FINDING WHERE A PANTHER HAD SLAIN A DEER
By S. C. Turnbo
In a talk with Jimmie Tabor, son of James Tabor, both of which were very early settlers in Taney County, Mo., he said, "You want to know if I ever met a panther in the woods. I have seen them on Big Creek, but was never molested by one. My brother Arch Tabor was more of a hunter than I was and killed several. Soon after we settled here on Big Creek in 1835 he took one dog and his rifle and rode up on the head of the creek to lay in a supply of wild meat. He had no acquaintance with the wild beasts here on his arrival, but later on he learned their nature by actual experience. After he had gone up near the head prongs of the creek he started up a hollow and came up on a large heap of leaves and trash that had been scraped together.
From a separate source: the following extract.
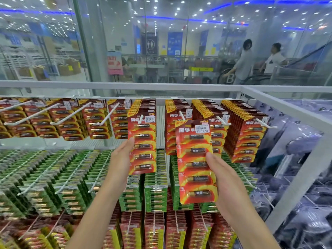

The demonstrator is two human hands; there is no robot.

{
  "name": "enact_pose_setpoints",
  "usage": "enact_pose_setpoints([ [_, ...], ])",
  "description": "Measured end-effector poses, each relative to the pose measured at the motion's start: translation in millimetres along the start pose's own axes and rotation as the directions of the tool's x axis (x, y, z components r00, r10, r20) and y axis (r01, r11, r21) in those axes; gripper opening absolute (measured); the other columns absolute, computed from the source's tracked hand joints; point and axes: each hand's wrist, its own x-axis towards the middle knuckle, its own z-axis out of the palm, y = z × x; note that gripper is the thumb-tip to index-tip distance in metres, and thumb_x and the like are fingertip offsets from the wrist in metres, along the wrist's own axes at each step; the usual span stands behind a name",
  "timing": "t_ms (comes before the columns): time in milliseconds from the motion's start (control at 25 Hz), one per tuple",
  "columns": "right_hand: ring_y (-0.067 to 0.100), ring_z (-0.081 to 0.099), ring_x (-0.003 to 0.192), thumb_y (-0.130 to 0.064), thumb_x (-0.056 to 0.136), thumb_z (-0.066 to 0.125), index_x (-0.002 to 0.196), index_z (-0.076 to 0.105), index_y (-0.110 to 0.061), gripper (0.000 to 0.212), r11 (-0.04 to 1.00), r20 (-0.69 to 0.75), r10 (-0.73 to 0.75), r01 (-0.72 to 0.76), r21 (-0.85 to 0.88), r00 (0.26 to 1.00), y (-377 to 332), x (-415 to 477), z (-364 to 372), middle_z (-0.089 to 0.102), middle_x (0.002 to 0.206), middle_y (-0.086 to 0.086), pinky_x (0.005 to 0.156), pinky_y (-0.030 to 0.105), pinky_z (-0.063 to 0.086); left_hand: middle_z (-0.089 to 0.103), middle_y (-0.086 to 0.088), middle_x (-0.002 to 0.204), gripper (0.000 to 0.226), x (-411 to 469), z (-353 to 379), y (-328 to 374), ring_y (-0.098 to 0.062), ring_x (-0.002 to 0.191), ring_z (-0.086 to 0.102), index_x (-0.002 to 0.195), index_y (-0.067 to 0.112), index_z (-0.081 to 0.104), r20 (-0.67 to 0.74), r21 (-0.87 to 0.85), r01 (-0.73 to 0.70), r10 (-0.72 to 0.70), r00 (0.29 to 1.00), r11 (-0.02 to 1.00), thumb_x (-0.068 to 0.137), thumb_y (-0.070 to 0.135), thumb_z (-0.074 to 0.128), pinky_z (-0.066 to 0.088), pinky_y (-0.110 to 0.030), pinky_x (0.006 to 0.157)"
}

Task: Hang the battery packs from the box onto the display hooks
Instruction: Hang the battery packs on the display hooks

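Head camera looks onto a tall white metal display rack (pixel 287 108) that fills the lower frame, with red carded batteries in the top row and green ones beneath. At ten o'clock, long white hooks (pixel 30 114) jut out, partly filled. At five o'clock, the right hand (pixel 226 178) grips a loose red-and-yellow battery pack (pixel 195 162) by its right edge, in front of the hung rows. At centre, the left hand (pixel 124 157) pinches the left edge of a hanging red-and-yellow pack (pixel 142 141), which sits on a white centre hook (pixel 141 117).
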Motion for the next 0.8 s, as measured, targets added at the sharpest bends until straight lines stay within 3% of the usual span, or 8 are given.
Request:
enact_pose_setpoints([
  [40, 0.025, 0.056, 0.136, -0.074, 0.067, 0.082, 0.136, 0.064, -0.039, 0.080, 1.000, -0.005, -0.007, 0.007, -0.017, 1.000, 1, 5, 0, 0.063, 0.142, -0.007, 0.115, 0.059, 0.039, 0.080, -0.004, 0.107, 0.030, 5, 1, 0, -0.027, 0.098, 0.078, 0.119, 0.025, 0.072, -0.007, 0.009, -0.007, 0.007, 1.000, 1.000, 0.107, 0.042, 0.050, 0.059, -0.050, 0.094],
  [120, 0.023, 0.055, 0.136, -0.073, 0.066, 0.082, 0.137, 0.063, -0.040, 0.080, 0.999, -0.013, -0.032, 0.032, -0.017, 0.999, 0, 13, 2, 0.064, 0.141, -0.009, 0.115, 0.057, 0.040, 0.080, -0.002, 0.107, 0.030, 15, 3, 0, -0.025, 0.099, 0.078, 0.121, 0.026, 0.070, -0.016, 0.021, -0.015, 0.015, 1.000, 1.000, 0.107, 0.042, 0.050, 0.059, -0.050, 0.094],
  [320, 0.024, 0.062, 0.129, -0.055, 0.084, 0.072, 0.137, 0.063, -0.032, 0.059, 0.999, -0.022, 0.021, -0.020, 0.028, 1.000, -2, 22, 10, 0.070, 0.133, -0.005, 0.111, 0.055, 0.047, 0.079, -0.002, 0.114, 0.035, 22, 1, -7, -0.027, 0.107, 0.075, 0.128, 0.027, 0.070, -0.040, 0.017, -0.013, 0.013, 0.999, 1.000, 0.105, 0.046, 0.053, 0.055, -0.056, 0.101],
  [480, 0.026, 0.073, 0.110, -0.044, 0.102, 0.058, 0.125, 0.071, -0.026, 0.031, 0.998, -0.098, 0.039, -0.043, -0.040, 0.994, -9, 39, 27, 0.076, 0.119, 0.003, 0.100, 0.054, 0.055, 0.080, -0.006, 0.108, 0.032, 23, 2, -6, -0.030, 0.099, 0.078, 0.122, 0.023, 0.072, -0.048, 0.006, -0.012, 0.013, 0.999, 1.000, 0.106, 0.042, 0.052, 0.059, -0.053, 0.091],
  [560, 0.023, 0.077, 0.096, -0.040, 0.107, 0.050, 0.115, 0.073, -0.023, 0.030, 0.997, -0.099, 0.004, -0.012, -0.082, 0.995, -13, 54, 36, 0.079, 0.107, 0.005, 0.091, 0.049, 0.060, 0.080, -0.007, 0.107, 0.030, 22, 2, -6, -0.030, 0.095, 0.078, 0.120, 0.021, 0.073, -0.066, -0.008, -0.010, 0.010, 0.998, 1.000, 0.106, 0.039, 0.054, 0.061, -0.048, 0.084],
  [680, -0.004, 0.070, 0.072, -0.039, 0.108, 0.047, 0.099, 0.069, -0.028, 0.026, 0.979, -0.141, -0.063, 0.034, -0.201, 0.988, -17, 72, 43, 0.072, 0.085, -0.005, 0.075, 0.021, 0.058, 0.081, -0.005, 0.099, 0.021, 19, 4, -5, -0.027, 0.089, 0.079, 0.111, 0.021, 0.074, -0.109, -0.027, -0.026, 0.023, 0.994, 0.999, 0.105, 0.033, 0.058, 0.061, -0.045, 0.081],
  [800, 0.004, 0.072, 0.083, -0.045, 0.107, 0.049, 0.099, 0.071, -0.025, 0.031, 0.952, -0.174, -0.127, 0.070, -0.298, 0.977, -8, 81, 40, 0.074, 0.093, 0.003, 0.081, 0.026, 0.060, 0.081, -0.001, 0.091, 0.016, 16, 0, -5, -0.019, 0.079, 0.079, 0.099, 0.023, 0.074, -0.128, 0.022, -0.071, 0.073, 0.989, 0.997, 0.105, 0.027, 0.060, 0.060, -0.037, 0.072],
])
At first he thought it was a hog bed but he knew there were no hogs there for none of the new arrival settlers owned any hogs at that time and he dismounted and kicked the leaves and other stuff apart and exposed the carcass of a deer. Then he thought of a panther and believing it was lying crouched somewhere close by he climbed back on his horse and looked all around and saw two young panthers a hundred yards distant playing up and down a tree which stood on a hillside. Riding up near the tree he shot one which caused the other to cry out in a loud way. Before he could reload his rifle the old panther came running up. She was in a terrible rage and was growling fiercely. The ugly beast stopped in a few yards of him but just before it could make its spring the dog interfered by leaping at it and the panther turned and ran out of sight. After waiting a while for its return which it did not do, he shot the other young panther and without taking time to find a deer and kill it he tied the two young panthers to his pack saddle and took them home."